## [Requirement]
Starting at the line that holds "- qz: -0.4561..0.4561" and stopping at the line that holds "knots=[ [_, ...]", restate the records below word for word, with both of those lines included.

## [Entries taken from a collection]
——————
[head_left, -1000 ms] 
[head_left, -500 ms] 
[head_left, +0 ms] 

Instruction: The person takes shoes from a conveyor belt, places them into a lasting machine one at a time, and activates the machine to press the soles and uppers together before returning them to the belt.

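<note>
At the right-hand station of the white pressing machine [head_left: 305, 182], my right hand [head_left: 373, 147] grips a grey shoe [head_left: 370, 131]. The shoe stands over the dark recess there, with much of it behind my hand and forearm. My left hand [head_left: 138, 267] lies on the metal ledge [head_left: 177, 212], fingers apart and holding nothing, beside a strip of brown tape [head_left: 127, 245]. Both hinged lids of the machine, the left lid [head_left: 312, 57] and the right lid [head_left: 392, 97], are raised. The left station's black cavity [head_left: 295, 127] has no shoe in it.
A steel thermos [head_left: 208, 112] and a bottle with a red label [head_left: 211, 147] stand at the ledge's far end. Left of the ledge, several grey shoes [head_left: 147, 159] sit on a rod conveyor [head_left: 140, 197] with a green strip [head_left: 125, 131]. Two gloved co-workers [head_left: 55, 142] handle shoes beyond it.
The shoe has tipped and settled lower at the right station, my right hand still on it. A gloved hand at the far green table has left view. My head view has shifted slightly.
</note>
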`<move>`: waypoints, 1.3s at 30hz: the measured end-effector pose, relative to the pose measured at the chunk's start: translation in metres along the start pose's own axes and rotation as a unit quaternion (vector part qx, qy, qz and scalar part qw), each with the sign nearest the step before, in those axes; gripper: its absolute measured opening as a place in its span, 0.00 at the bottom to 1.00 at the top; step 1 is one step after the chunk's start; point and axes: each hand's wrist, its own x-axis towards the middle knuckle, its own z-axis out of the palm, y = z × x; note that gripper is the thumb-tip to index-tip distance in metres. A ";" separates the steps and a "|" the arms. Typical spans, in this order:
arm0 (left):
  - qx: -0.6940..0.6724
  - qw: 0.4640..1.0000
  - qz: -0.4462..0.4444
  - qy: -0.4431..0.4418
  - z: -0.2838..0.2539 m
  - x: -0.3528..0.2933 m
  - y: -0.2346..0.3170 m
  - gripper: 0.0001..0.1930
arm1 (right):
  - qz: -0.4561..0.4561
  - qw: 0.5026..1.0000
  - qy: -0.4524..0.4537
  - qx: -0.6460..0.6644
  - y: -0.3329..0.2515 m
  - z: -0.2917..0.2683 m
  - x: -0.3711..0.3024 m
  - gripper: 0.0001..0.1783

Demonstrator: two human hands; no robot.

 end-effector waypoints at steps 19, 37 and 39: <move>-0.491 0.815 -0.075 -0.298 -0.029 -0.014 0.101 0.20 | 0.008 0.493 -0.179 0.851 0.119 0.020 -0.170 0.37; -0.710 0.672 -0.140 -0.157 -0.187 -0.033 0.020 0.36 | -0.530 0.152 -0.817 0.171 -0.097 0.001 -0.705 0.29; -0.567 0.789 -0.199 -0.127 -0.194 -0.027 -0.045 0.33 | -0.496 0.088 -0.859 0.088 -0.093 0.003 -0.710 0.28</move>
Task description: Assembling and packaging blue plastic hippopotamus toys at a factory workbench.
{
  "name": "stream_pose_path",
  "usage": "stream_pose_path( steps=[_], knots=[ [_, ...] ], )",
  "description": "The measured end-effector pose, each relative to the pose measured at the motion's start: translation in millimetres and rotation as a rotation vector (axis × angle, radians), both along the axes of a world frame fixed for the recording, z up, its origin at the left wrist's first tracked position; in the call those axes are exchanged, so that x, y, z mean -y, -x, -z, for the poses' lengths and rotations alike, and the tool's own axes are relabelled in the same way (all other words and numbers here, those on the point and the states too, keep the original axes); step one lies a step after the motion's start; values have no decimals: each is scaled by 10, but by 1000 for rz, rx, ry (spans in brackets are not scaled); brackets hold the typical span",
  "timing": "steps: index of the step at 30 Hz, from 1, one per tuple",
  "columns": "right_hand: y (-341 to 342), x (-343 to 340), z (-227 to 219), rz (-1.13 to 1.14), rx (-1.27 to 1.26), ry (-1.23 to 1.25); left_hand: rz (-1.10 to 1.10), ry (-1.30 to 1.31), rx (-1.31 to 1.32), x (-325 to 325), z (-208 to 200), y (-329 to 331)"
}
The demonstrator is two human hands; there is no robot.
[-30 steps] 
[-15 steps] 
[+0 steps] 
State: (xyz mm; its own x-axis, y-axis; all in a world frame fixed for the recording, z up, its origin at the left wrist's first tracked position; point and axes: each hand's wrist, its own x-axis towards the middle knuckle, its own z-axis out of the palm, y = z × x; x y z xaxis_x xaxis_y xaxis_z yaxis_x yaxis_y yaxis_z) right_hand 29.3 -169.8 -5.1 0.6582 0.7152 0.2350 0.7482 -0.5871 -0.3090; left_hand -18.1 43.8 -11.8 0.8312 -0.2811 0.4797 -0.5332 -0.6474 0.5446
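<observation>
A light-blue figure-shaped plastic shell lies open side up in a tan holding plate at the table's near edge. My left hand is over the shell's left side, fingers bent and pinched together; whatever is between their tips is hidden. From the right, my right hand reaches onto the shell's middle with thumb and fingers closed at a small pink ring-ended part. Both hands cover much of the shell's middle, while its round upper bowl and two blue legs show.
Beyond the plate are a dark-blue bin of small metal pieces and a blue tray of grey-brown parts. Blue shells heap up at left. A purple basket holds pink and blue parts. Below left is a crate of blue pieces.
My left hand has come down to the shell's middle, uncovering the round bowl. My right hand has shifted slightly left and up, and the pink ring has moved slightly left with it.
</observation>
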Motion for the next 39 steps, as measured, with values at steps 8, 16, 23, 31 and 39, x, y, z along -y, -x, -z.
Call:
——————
## [Solution to the exercise]
  - qz: -0.4561..0.4561
  - qw: 0.5026..1.0000
  - qy: -0.4524..0.4537
  - qx: -0.6460..0.6644
  - y: -0.3329..0.2515 m
  - z: -0.2917..0.2683 m
  - x: -0.3711..0.3024 m
  - gripper: 0.0001..0.1783

Demonstrator: two human hands; no robot.

 end-effector waypoints at steps 19, 37 and 39: <move>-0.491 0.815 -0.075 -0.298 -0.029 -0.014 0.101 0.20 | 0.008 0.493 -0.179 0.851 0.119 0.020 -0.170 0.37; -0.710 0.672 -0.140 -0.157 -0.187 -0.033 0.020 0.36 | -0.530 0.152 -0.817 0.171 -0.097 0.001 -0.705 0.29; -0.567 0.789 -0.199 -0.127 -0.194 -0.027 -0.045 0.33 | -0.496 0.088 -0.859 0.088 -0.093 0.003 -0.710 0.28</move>
Task description: Assembling and packaging blue plastic hippopotamus toys at a factory workbench.
{
  "name": "stream_pose_path",
  "usage": "stream_pose_path( steps=[_], knots=[ [_, ...] ], )",

That concludes the answer to this exercise.